*To do:* Every entry below needs to be copied exactly.

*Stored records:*
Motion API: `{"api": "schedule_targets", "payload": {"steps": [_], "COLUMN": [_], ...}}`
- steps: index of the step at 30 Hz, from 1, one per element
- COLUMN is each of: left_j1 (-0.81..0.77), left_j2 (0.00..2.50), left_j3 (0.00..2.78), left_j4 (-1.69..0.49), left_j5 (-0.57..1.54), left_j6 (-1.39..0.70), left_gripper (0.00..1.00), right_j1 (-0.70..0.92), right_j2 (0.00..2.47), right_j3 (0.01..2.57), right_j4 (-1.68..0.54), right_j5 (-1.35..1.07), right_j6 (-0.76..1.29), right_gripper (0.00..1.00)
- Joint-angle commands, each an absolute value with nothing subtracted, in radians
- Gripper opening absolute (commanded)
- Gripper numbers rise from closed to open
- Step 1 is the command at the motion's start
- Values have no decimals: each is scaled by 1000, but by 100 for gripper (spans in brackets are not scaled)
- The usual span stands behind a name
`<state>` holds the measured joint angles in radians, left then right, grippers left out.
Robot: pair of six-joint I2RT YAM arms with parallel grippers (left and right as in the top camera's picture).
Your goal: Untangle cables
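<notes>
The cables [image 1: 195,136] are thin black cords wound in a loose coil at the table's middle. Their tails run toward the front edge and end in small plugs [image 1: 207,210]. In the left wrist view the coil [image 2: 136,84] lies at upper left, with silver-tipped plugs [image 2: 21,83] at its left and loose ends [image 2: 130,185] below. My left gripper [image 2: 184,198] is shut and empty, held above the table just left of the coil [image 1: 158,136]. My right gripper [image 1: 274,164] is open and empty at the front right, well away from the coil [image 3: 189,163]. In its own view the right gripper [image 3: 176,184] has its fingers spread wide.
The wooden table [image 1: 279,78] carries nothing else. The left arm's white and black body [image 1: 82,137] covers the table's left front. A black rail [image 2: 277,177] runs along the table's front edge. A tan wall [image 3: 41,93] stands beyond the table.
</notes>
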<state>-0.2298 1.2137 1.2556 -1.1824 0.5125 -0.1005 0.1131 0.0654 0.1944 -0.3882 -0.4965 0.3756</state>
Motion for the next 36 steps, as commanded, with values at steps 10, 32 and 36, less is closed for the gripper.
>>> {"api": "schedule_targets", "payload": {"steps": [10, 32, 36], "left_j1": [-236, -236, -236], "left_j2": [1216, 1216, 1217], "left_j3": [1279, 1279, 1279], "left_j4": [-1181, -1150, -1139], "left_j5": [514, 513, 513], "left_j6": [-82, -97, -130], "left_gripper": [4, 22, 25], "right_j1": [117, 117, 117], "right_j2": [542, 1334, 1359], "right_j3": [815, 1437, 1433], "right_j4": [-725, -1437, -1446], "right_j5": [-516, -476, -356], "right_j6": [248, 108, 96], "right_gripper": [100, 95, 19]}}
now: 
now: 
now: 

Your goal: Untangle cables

*Response:*
Motion API: `{"api": "schedule_targets", "payload": {"steps": [_], "COLUMN": [_], ...}}`
- steps: index of the step at 30 Hz, from 1, one per element
- COLUMN is each of: left_j1 (-0.81..0.77), left_j2 (0.00..2.50), left_j3 (0.00..2.78), left_j4 (-1.69..0.49), left_j5 (-0.57..1.54), left_j6 (-1.39..0.70), left_gripper (0.00..1.00), right_j1 (-0.70..0.92), right_j2 (0.00..2.47), right_j3 (0.01..2.57), right_j4 (-1.68..0.54), right_j5 (-1.35..1.07), right_j6 (-0.76..1.29), right_gripper (0.00..1.00)
- Joint-angle commands, each an absolute value with nothing subtracted, in radians
- Gripper opening absolute (commanded)
- Gripper numbers rise from closed to open
- Step 1 is the command at the motion's start
- Values have no decimals: each is scaled by 1000, but by 100 for gripper (spans in brackets are not scaled)
- The usual span stands behind a name
`<state>` holds the measured joint angles in radians, left then right, grippers left out.
Robot: pair of six-joint I2RT YAM arms with parallel grippers (left and right as in the top camera's picture).
Your goal: Untangle cables
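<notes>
The cables [image 1: 195,136] are thin black cords wound in a loose coil at the table's middle. Their tails run toward the front edge and end in small plugs [image 1: 207,210]. In the left wrist view the coil [image 2: 136,84] lies at upper left, with silver-tipped plugs [image 2: 21,83] at its left and loose ends [image 2: 130,185] below. My left gripper [image 2: 184,198] is shut and empty, held above the table just left of the coil [image 1: 158,136]. My right gripper [image 1: 274,164] is open and empty at the front right, well away from the coil [image 3: 189,163]. In its own view the right gripper [image 3: 176,184] has its fingers spread wide.
The wooden table [image 1: 279,78] carries nothing else. The left arm's white and black body [image 1: 82,137] covers the table's left front. A black rail [image 2: 277,177] runs along the table's front edge. A tan wall [image 3: 41,93] stands beyond the table.
</notes>
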<state>-0.2298 1.2137 1.2556 -1.1824 0.5125 -0.1005 0.1131 0.0654 0.1944 -0.3882 -0.4965 0.3756</state>
Motion for the next 36 steps, as commanded, with values at steps 10, 32 and 36, less is closed for the gripper.
>>> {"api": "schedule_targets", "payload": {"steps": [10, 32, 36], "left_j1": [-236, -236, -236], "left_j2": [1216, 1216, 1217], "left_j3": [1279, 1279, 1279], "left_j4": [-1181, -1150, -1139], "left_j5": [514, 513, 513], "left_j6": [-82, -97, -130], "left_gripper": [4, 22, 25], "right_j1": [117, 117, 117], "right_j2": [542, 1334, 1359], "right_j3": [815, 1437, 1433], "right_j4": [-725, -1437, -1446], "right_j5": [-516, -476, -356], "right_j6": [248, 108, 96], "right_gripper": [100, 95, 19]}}
now: 
now: 
now: 

Your goal: Untangle cables

The exercise has been carried out completely.